I would like to start by explaining what I do and through the months, introduce a number of initiatives and organizations involved in this field. The thing about food safety is that we all want it and there is a willingness to improve it; however, this objective can always benefit from more engagement and better knowledge of the tools that exist.
 
So back to me… I manage the International Food Safety Training Laboratory (IFSTL), a public-private partnership between the University of Maryland and the Waters Corporation. The Lab is the latest program at Joint Institute for Food Safety and Applied Nutrition (JIFSAN), which itself is a public-academic partnership between the University and the U.S. FDA. Why so complicated, you might wonder, because it takes a village… Put simply, what we do is deliver courses on laboratory methods fit for the purpose of demonstrating the safety of food. Why the village? Because one important reason for testing is to meet regulatory requirements put in place to ensure the health of populations and enforced through trade channels. We are lucky enough to be able to involve the regulators in the US (i.e.
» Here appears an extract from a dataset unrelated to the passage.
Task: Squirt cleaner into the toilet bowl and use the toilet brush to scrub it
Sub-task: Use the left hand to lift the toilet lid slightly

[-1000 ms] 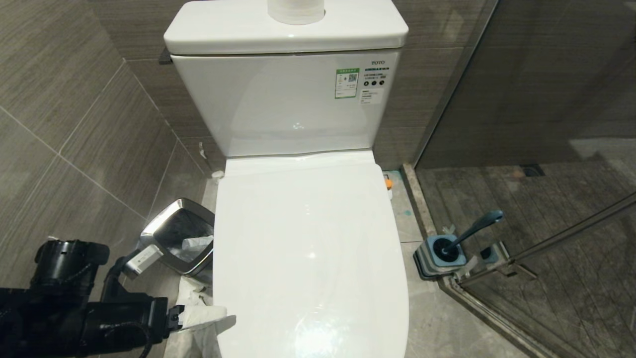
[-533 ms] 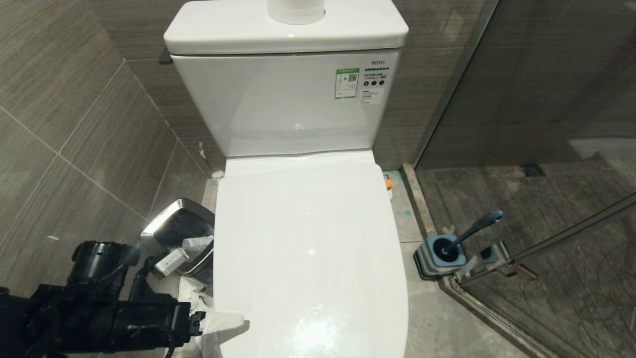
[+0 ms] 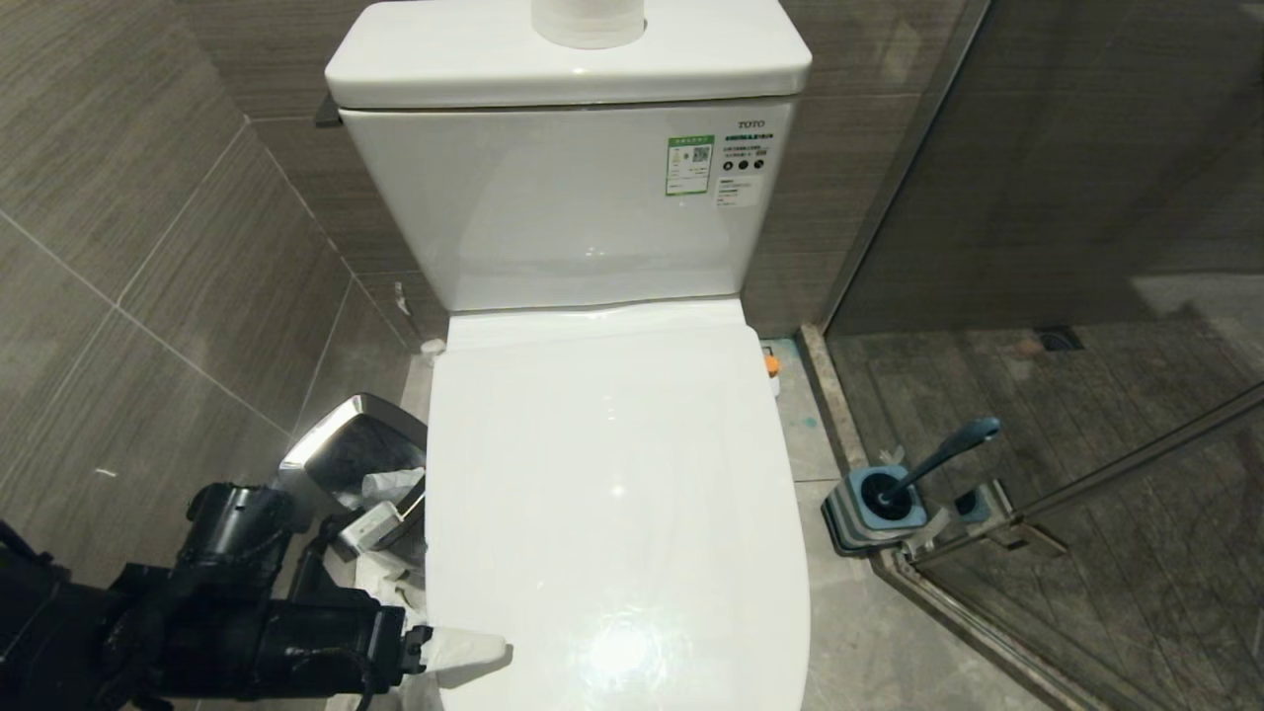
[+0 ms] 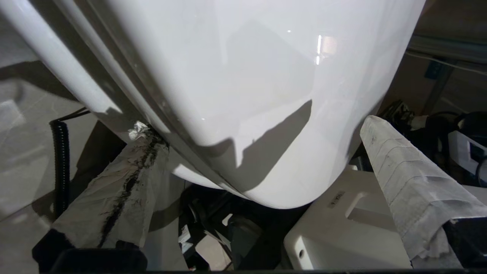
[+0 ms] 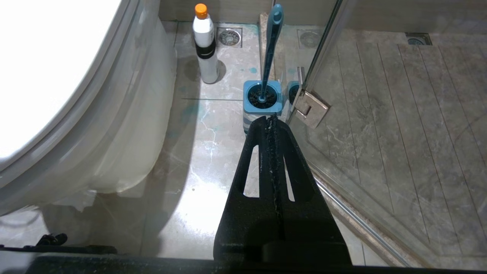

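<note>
The toilet's white lid [image 3: 612, 494] is down, so the toilet bowl's inside is hidden; its outer wall [image 5: 125, 114] shows in the right wrist view. My left gripper [image 3: 474, 652] is at the lid's front left edge, open, with its white-wrapped fingers [image 4: 114, 190] on either side of the toilet's front rim [image 4: 266, 152]. The cleaner [image 5: 205, 45], white with an orange cap [image 3: 772, 363], stands on the floor right of the toilet. The toilet brush [image 3: 938, 456] leans in its blue holder [image 3: 879, 504]. My right gripper [image 5: 271, 120] is shut and empty, low over the floor near the holder [image 5: 262, 97].
A silver-rimmed waste bin [image 3: 360, 459] stands left of the toilet, close to my left arm. A toilet paper roll [image 3: 589, 22] sits on the tank. A glass shower door with a metal hinge [image 5: 311, 108] runs just right of the brush holder.
My left arm has moved right toward the toilet, and its wrapped finger now reaches over the lid's front left edge. The right gripper has not moved.
</note>
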### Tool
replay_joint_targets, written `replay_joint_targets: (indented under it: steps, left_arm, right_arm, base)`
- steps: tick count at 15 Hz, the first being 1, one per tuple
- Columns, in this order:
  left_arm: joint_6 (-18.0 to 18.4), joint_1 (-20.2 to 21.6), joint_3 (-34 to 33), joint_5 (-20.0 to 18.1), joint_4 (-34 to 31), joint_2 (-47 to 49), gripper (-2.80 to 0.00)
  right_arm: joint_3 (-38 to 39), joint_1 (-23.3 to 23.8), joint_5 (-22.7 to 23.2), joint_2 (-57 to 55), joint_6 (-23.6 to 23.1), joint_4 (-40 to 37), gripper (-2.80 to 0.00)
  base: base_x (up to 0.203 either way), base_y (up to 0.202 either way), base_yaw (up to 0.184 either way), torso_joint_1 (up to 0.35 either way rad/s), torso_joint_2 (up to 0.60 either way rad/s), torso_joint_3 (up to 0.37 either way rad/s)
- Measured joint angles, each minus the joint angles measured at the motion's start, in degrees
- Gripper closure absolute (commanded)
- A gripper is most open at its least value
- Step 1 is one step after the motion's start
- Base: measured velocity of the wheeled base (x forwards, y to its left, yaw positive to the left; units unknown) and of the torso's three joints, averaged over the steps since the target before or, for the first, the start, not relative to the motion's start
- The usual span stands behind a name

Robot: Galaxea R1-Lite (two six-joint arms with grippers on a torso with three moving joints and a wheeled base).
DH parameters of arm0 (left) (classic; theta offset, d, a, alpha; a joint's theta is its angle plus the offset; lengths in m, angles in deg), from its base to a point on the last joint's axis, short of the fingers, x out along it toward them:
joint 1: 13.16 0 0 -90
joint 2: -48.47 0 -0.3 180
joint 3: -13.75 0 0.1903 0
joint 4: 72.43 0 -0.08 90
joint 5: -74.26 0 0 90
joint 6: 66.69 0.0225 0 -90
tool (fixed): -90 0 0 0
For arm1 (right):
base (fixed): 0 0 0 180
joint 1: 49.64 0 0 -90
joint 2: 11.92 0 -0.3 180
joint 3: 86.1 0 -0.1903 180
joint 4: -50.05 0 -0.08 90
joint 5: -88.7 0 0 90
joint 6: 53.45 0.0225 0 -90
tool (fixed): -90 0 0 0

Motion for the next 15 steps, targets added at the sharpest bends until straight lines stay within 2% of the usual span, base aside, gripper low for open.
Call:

FDA, USDA and EPA) to explain why the rules are there, why some methods fit the purpose and others don’t, but also we ask them to explain what the health and economic consequences of failures to deliver safe food are. Then we needed teachers for hands-on laboratory work, and we needed some resources to make it happen. As I said, it takes a village.
 
The IFSTL is a resource for technical assistance and training identified in the FDA’s International Food Safety Capacity-Building Plan published in February 2013. Goal 4 of the Plan specifically addresses technical assistance and objective 4.4 further defines the vision for multilateral acceptance of fit-for-purpose laboratory methods. Personal experience has taught us that some laboratory analysts embrace the flexibility brought about by requiring methods to be equivalent instead of a rigid imposition of pre-defined methods, but others would rather simply be told what to do. The flexibility allows each laboratory to apply the methods that best fit their situation in terms of access to trained staff, to instrumentation, to test kits and to financial resources, while still fitting the purpose of the measurement. There are usually quite a few recommended validated methods and good reasons to select any of them. So for that topic only, there are lots of questions requiring not only technical expertise on instrumentation, but also on the requirements of the regulatory system and, let’s face it, tricks of the trade.
 
The selection of courses we offer is guided by input from FDA foreign posts informing us of needs observed in their region. The need may arise from a new regulatory requirement, from a change in agricultural production and exports or simply because training is not available in the region. We also receive input from the industry, primarily but not exclusively from members of the JIFSAN Advisory Council. Finally, we also receive requests from other countries either through technical assistance activities or directly from analysists. Generally, we prepare courses that are open to the public (of laboratory analysts) from the US and foreign countries for registration, and these courses always benefit from a heavy involvement from the U.S. regulatory agencies. In some cases, we develop and deliver private courses for industry that include aspects of their own laboratory quality control systems. In a nutshell, that’s what we do at the IFSTL.
 
In the coming months, I will talk about a number of initiative in food safety capacity building and I hope that it will encourage us to continue to work together to achieve the goal of providing safe food to the world.